- Task prompt
Go through the material and copy each line that includes "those".

- Information provided

* * *

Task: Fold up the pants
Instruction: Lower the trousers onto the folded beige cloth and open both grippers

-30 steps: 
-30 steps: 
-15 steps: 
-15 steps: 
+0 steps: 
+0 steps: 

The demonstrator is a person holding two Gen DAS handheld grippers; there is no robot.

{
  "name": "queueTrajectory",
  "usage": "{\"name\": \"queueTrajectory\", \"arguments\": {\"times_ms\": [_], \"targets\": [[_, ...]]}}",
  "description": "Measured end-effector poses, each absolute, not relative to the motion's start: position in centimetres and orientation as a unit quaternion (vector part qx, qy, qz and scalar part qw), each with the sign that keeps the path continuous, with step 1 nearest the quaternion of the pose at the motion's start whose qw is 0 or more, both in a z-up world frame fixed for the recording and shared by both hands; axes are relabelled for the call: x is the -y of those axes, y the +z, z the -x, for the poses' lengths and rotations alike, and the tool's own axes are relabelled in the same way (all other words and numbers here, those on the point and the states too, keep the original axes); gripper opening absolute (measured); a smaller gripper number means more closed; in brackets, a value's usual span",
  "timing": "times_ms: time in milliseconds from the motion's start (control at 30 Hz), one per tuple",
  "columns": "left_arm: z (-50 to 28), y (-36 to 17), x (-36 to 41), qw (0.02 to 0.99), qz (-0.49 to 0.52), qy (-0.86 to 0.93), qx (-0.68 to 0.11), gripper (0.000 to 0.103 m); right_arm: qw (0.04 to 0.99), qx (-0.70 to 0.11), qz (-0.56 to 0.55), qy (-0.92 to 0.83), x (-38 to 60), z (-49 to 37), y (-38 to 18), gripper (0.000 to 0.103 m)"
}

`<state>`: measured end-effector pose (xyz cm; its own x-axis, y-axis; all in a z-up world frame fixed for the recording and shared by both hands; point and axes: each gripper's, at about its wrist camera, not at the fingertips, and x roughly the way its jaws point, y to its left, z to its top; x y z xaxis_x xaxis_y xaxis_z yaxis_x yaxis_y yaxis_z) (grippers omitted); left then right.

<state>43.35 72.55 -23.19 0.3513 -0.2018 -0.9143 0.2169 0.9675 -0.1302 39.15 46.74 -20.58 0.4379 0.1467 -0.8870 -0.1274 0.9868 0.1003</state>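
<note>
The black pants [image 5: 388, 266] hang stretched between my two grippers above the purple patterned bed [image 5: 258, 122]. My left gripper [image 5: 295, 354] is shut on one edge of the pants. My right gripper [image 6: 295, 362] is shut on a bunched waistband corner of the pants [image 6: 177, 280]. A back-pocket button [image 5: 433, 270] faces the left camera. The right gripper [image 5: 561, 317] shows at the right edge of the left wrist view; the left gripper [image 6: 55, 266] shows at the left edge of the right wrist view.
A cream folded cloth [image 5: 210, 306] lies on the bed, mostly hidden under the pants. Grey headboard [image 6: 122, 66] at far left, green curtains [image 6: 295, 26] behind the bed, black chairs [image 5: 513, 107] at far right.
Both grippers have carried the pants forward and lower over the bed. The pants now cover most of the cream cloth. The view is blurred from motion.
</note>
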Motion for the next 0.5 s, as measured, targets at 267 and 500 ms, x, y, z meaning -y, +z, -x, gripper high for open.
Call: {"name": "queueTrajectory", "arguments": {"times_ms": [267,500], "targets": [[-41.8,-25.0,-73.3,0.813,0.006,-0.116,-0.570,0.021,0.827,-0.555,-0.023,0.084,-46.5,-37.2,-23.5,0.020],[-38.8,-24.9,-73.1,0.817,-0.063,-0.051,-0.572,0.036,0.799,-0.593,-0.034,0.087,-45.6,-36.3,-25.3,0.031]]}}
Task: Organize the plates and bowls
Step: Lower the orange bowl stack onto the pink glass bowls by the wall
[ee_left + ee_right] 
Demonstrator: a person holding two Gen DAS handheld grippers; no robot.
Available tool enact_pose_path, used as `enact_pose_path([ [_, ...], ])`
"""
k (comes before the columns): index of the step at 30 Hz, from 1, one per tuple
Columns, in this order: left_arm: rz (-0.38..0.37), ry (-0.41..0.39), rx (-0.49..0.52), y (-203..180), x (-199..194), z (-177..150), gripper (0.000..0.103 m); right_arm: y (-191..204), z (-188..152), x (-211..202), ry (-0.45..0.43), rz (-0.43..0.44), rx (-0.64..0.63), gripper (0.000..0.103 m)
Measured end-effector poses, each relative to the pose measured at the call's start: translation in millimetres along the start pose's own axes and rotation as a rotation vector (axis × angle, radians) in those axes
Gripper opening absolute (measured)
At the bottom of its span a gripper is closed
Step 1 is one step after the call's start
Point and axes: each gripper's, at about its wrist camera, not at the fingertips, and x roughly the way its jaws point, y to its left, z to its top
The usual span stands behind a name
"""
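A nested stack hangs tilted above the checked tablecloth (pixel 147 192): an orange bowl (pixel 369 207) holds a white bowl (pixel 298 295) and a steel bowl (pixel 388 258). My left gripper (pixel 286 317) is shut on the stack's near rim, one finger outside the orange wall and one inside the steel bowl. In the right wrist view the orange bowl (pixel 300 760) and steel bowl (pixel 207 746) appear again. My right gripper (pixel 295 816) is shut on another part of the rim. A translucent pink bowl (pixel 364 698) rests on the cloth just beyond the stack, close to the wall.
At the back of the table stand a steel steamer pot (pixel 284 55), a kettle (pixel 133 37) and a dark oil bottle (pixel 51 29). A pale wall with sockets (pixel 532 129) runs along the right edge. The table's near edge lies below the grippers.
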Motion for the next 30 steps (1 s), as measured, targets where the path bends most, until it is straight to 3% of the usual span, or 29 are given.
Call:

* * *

- Result of the exercise
  "description": "Measured end-effector poses, each absolute, not relative to the motion's start: position in centimetres and orientation as a unit quaternion (vector part qx, qy, qz and scalar part qw), each with the sign that keeps the path continuous, with step 1 nearest the quaternion of the pose at the motion's start whose qw is 0 or more, both in a z-up world frame fixed for the recording and shared by both hands; axes are relabelled for the call: x is the -y of those axes, y the +z, z the -x, for the poses' lengths and rotations alike, and the tool's own axes are relabelled in the same way (all other words and numbers here, those on the point and the states too, keep the original axes); gripper opening absolute (measured); a smaller gripper number means more closed; in brackets, a value's usual span",
Measured end-effector poses, each relative to the pose measured at the call's start: translation in millimetres along the start pose's own axes and rotation as a rotation vector (axis × angle, radians) in those axes

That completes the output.